A former teenage author turned twenty and her stabs at writing life and living to write.

Thursday, December 22, 2011

The Seventh Year of Christmas

The stockings are hung by the chimney with care.
But there's a smile, a laugh, a voice missing there.

I may cry the day I take the tree down, but then again; I cry when I stand it up and decorate it too. So how am I to be trusted? Christmas is just one of those times of year, a time when I'm not in full control of the way I lash out or of the tears that fall at the most inconvenient of times. And this season now marks the seventh Christmas I've had to spend without my mom; the woman whose eyes twinkled brighter than any light around the holidays.

And it's funny to look back at the shattered thirteen-year-old girl I was seven Christmases ago. I refused to look at the Christmas tree, locked myself in my room sobbing for hours on end; I couldn't hear a Christmas song without breaking into tears and shrieking at anyone within an audible range. All I wanted to was to lock myself away from my family and anyone who had the audacity to smile or say anything pleasant. I mean, how dare they? I even tried to focus on the selfish nature of what presents I would receive. And I tried to fixate on that and forget everything about what Christmas had always meant to me. But even as I waited for my turn to unwrap a gift, there was nothing exciting or anticipatory about it. All I felt was pain... and emptiness.

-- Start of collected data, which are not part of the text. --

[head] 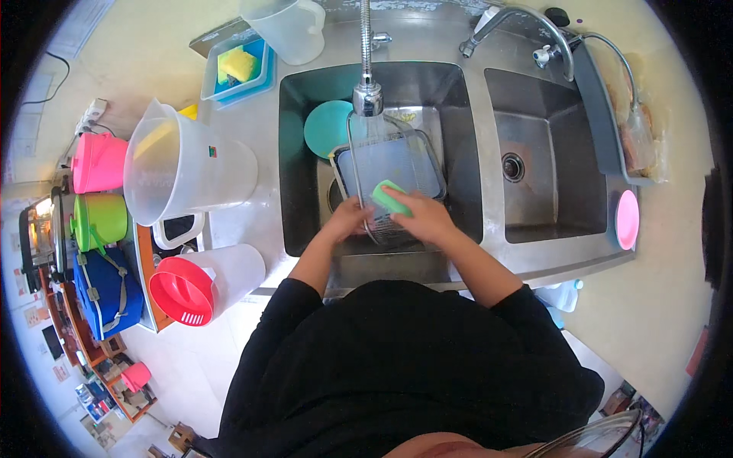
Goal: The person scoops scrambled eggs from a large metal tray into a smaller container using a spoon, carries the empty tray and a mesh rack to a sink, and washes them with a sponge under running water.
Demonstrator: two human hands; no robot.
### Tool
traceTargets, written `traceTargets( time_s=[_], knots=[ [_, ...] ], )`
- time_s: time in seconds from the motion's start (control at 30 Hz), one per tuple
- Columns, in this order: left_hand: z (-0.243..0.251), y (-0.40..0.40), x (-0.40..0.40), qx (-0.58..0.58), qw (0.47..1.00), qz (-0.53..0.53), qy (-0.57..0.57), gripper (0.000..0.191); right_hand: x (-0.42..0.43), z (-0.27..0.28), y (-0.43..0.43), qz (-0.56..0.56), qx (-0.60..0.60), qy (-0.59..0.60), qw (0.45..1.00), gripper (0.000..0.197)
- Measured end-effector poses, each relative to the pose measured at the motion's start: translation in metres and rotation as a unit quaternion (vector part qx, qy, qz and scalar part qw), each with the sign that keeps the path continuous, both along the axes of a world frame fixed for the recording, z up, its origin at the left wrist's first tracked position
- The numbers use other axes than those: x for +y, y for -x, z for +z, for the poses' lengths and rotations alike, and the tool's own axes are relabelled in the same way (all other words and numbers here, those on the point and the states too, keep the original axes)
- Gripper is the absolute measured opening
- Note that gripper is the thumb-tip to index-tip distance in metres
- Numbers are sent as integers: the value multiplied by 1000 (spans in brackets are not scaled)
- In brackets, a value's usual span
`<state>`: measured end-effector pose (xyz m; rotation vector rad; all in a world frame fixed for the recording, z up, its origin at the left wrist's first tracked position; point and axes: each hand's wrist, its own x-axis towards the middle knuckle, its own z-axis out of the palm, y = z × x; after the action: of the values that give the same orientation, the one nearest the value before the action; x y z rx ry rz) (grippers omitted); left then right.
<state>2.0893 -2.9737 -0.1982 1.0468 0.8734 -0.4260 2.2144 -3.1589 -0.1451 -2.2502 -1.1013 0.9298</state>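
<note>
In the left sink basin (458,149), my left hand (348,218) grips the near part of a wire mesh basket (356,172) with a metal rim. My right hand (422,216) holds a green sponge (390,198) against or just over the basket's mesh; exact contact is hard to tell. Behind the mesh lies a rectangular tray or container (430,150) with a dark rim, partly hidden by the basket. A round turquoise bowl or lid (327,129) rests at the basin's back left. Above the basket hangs a spring-hose faucet head (367,99), apparently with water running from it.
At left on the steel counter are a large clear pitcher (192,166), a red-lidded pitcher (237,280) and a tub (209,86) holding a yellow sponge (237,64). A curved faucet (532,12) stands behind the right basin (550,217). A pink oval dish (627,220) sits far right.
</note>
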Motion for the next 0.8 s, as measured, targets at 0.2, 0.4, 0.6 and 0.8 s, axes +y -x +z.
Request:
traceTargets(
  time_s=[0.2,0.4,0.6,0.8],
  knots=[
    [35,-3,-33,-68,988,-131,-53,18,-11,10,-60,-253,96,-233,934,61],
    [27,1,-45,-106,890,-347,-275,17,48,20,-145,-177,-13,-286,942,57],
    [38,-11,-37,-87,856,-415,-295,30,94,16,-168,-57,250,-246,935,55],
    [49,-53,-1,-182,964,195,-5,43,80,-35,-134,12,299,-182,937,56]
  ],
)
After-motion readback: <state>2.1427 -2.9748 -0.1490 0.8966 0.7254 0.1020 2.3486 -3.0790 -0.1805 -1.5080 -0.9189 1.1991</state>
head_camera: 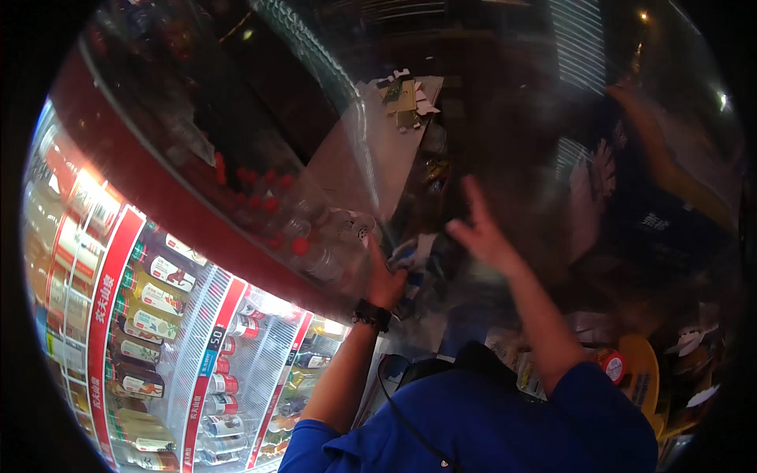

I listen to Christmas music now, almost as a religion. I take any chance to wander around looking at Christmas lights. I spent hours decorating the house until it's aglow in twinkling lights and garland. I've been cooking and planning for a straight week to prepare a true Christmas dinner for my 12 family members who are attending this year. And I do it all for her; I do it because if she were here, she would be cooking and decorating and blasting Christmas music all over the house. I do it because taking on her responsibilities brings me closer to her than I ever thought I could be after her death; closer than I'd ever dared to hope.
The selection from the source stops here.